• INSTRUCTIONS FOR THE TASK:
All of the data needs to be printed again, exactly as written.

== Segment start ==

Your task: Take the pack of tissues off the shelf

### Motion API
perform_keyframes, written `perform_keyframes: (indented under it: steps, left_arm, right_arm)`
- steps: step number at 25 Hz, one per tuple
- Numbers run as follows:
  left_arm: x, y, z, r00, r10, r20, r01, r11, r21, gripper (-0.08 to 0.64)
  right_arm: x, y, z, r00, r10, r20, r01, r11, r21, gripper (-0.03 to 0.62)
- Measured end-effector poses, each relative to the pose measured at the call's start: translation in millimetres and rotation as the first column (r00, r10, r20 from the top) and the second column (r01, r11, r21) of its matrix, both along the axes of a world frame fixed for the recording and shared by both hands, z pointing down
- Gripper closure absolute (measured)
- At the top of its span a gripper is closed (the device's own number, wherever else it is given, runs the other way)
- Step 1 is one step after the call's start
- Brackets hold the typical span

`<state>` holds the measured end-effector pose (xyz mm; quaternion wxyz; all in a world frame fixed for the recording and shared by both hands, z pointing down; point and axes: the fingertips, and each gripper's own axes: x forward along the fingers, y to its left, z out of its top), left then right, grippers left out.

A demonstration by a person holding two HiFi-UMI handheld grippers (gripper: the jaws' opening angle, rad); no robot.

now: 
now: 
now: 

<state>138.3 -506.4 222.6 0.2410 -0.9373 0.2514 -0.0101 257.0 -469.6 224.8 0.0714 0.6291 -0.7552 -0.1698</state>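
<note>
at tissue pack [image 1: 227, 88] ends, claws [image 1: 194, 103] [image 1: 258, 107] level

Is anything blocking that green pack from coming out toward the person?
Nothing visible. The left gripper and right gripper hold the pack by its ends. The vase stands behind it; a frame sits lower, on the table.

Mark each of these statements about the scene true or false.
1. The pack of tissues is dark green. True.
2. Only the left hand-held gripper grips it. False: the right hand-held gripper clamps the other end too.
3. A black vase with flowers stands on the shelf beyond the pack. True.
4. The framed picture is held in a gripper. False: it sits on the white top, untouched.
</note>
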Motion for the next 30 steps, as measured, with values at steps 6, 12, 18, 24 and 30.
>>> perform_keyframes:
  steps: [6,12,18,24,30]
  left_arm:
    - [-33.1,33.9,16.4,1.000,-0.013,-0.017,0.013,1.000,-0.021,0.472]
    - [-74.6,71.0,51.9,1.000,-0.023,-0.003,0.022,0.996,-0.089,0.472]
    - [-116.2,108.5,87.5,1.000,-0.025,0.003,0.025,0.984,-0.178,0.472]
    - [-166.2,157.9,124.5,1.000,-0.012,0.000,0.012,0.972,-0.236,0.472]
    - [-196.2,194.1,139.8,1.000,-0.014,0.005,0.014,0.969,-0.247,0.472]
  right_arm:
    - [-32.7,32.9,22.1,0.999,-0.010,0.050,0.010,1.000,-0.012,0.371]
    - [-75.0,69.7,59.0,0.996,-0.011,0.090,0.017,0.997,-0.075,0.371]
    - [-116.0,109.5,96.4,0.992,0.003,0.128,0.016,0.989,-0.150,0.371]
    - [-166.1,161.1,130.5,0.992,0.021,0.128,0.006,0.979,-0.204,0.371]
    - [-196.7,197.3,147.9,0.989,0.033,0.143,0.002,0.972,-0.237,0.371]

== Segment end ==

• RESPONSE BOX:
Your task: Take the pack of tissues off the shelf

### Motion API
perform_keyframes, written `perform_keyframes: (indented under it: steps, left_arm, right_arm)`
- steps: step number at 25 Hz, one per tuple
- Numbers run as follows:
  left_arm: x, y, z, r00, r10, r20, r01, r11, r21, gripper (-0.08 to 0.64)
  right_arm: x, y, z, r00, r10, r20, r01, r11, r21, gripper (-0.03 to 0.62)
- Measured end-effector poses, each relative to the pose measured at the call's start: translation in millimetres and rotation as the first column (r00, r10, r20 from the top) and the second column (r01, r11, r21) of its matrix, both along the axes of a world frame fixed for the recording and shared by both hands, z pointing down
- Gripper closure absolute (measured)
- At the top of its span a gripper is closed (the device's own number, wherever else it is given, runs the other way)
- Step 1 is one step after the call's start
- Brackets hold the typical span

`<state>` holds the measured end-effector pose (xyz mm; quaternion wxyz; all in a world frame fixed for the recording and shared by both hands, z pointing down; point and axes: the fingertips, and each gripper's own axes: x forward along the fingers, y to its left, z out of its top), left then right, grippers left out.

A demonstration by a person holding two HiFi-UMI handheld grippers (gripper: the jaws' opening angle, rad); no robot.

now: 
now: 
now: 

<state>138.3 -506.4 222.6 0.2410 -0.9373 0.2514 -0.0101 257.0 -469.6 224.8 0.0714 0.6291 -0.7552 -0.1698</state>
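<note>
at tissue pack [image 1: 227, 88] ends, claws [image 1: 194, 103] [image 1: 258, 107] level

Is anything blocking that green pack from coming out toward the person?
Nothing visible. The left gripper and right gripper hold the pack by its ends. The vase stands behind it; a frame sits lower, on the table.

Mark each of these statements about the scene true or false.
1. The pack of tissues is dark green. True.
2. Only the left hand-held gripper grips it. False: the right hand-held gripper clamps the other end too.
3. A black vase with flowers stands on the shelf beyond the pack. True.
4. The framed picture is held in a gripper. False: it sits on the white top, untouched.
</note>
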Motion for the next 30 steps, as measured, with values at steps 6, 12, 18, 24 and 30.
>>> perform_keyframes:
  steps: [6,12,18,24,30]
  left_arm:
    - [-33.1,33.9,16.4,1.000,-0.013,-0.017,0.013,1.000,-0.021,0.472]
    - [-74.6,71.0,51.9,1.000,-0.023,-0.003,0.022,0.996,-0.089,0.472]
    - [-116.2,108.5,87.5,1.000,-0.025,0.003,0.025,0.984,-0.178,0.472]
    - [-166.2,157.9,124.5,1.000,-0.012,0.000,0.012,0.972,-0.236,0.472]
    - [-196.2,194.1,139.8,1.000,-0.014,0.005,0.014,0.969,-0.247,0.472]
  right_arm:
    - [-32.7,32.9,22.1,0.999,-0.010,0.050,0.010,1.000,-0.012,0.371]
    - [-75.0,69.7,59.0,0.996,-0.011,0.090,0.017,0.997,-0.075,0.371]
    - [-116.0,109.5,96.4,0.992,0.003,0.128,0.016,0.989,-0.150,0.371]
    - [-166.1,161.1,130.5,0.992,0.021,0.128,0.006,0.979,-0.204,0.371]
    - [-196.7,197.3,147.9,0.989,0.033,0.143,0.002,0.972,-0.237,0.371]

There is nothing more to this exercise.